> About this task
Write out every line below again exactly as it stands, skipping each image.
================================
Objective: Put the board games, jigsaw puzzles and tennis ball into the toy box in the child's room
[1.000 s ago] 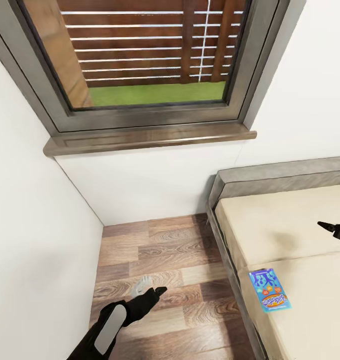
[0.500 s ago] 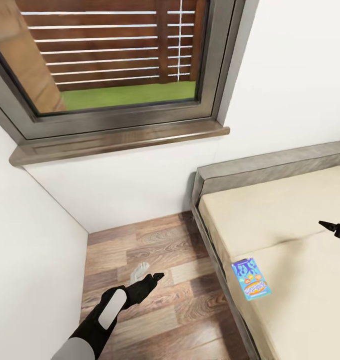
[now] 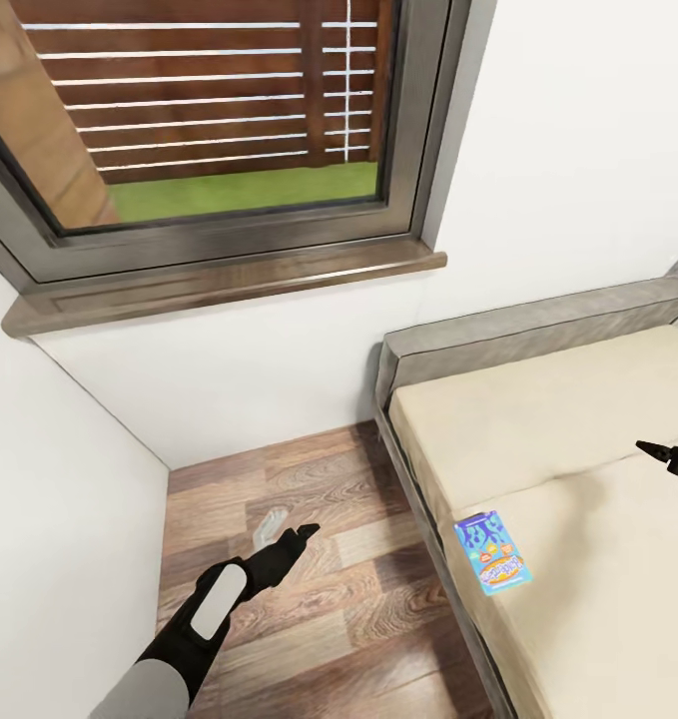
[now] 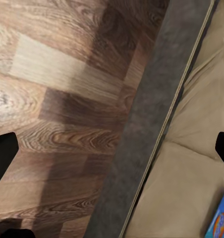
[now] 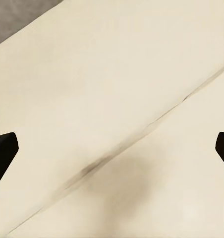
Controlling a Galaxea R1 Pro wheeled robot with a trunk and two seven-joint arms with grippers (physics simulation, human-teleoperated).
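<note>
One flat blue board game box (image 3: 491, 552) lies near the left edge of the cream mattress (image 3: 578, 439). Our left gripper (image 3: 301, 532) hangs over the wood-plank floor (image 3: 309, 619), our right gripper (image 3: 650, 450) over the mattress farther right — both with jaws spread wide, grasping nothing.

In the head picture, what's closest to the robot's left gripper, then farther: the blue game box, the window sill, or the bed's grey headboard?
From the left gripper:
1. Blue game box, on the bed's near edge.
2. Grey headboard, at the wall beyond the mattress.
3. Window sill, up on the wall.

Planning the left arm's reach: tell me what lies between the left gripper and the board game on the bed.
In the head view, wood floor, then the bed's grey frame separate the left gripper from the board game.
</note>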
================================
> The completed task
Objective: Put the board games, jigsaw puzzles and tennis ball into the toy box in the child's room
[1.000 s ago] 
[0.500 s ago] 
[now] 
[now] 
[now] 
Controlling a Galaxea R1 Pro wheeled robot with a trunk and two seven-joint arms with grippers (physics simulation, human-teleoperated).
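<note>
One flat blue board game box (image 3: 491, 552) lies near the left edge of the cream mattress (image 3: 578, 439). Our left gripper (image 3: 301, 532) hangs over the wood-plank floor (image 3: 309, 619), our right gripper (image 3: 650, 450) over the mattress farther right — both with jaws spread wide, grasping nothing.

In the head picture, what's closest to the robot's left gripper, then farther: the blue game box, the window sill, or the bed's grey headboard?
From the left gripper:
1. Blue game box, on the bed's near edge.
2. Grey headboard, at the wall beyond the mattress.
3. Window sill, up on the wall.

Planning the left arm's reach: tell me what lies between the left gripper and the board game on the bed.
In the head view, wood floor, then the bed's grey frame separate the left gripper from the board game.
</note>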

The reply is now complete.